Background: Convolutional Neural Networks (CNNs) and the hybrid models of CNNs and Vision Transformers (VITs) are the recent mainstream methods for COVID-19 medical image diagnosis. However, pure CNNs lack global modeling ability, and the hybrid models of CNNs and VITs have problems such as large parameters and computational complexity. These models are difficult to be used effectively for medical diagnosis in just-in-time applications.

Methods: Therefore, a lightweight medical diagnosis network CTMLP based on convolutions and multi-layer perceptrons (MLPs) is proposed for the diagnosis of COVID-19. The previous self-supervised algorithms are based on CNNs and VITs, and the effectiveness of such algorithms for MLPs is not yet known. At the same time, due to the lack of ImageNet-scale datasets in the medical image domain for model pre-training. So, a pre-training scheme TL-DeCo based on transfer learning and self-supervised learning was constructed. In addition, TL-DeCo is too tedious and resource-consuming to build a new model each time. Therefore, a guided self-supervised pre-training scheme was constructed for the new lightweight model pre-training.

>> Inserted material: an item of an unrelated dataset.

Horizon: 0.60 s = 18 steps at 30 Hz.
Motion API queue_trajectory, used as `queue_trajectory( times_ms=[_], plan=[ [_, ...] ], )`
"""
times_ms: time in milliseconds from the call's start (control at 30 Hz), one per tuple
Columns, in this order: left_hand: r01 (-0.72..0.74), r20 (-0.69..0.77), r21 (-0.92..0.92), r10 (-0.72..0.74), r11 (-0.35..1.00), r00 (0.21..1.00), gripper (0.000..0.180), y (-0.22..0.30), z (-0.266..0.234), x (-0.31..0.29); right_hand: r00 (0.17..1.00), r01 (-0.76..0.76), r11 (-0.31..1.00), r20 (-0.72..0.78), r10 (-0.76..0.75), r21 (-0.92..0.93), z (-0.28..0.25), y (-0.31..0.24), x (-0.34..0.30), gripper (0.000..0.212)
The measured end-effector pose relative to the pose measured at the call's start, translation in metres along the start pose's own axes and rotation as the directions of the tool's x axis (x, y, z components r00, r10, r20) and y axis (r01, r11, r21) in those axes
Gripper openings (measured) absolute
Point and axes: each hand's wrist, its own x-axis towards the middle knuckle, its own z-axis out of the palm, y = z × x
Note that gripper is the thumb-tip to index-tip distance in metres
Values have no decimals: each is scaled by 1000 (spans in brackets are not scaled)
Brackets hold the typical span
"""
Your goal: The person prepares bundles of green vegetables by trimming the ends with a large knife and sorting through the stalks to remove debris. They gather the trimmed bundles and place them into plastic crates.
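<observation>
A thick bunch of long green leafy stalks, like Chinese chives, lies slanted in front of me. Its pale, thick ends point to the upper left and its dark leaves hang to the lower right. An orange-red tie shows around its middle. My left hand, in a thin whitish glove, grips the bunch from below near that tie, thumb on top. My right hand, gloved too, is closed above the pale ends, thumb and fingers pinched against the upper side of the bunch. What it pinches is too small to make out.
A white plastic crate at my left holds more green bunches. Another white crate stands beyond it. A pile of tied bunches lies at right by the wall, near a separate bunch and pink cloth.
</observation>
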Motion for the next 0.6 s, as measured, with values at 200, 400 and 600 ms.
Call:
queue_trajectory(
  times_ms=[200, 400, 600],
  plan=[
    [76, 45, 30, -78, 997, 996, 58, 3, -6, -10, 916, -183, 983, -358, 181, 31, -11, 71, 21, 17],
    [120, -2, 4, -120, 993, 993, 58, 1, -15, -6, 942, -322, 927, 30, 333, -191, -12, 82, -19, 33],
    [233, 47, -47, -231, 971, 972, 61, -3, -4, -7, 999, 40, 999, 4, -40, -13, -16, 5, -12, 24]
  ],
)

Results: The proposed CTMLP achieves an accuracy of 97.51%, an f1-score of 97.43%, and a recall of 98.91% without pre-training, even with only 48% of the number of ResNet50 parameters. Furthermore, the proposed guided self-supervised learning scheme can improve the baseline of simple self-supervised learning by 1%-1.27%.

Conclusion: The final results show that the proposed CTMLP can replace CNNs or Transformers for a more efficient diagnosis of COVID-19. In addition, the additional pre-training framework was developed to make it more promising in clinical practice.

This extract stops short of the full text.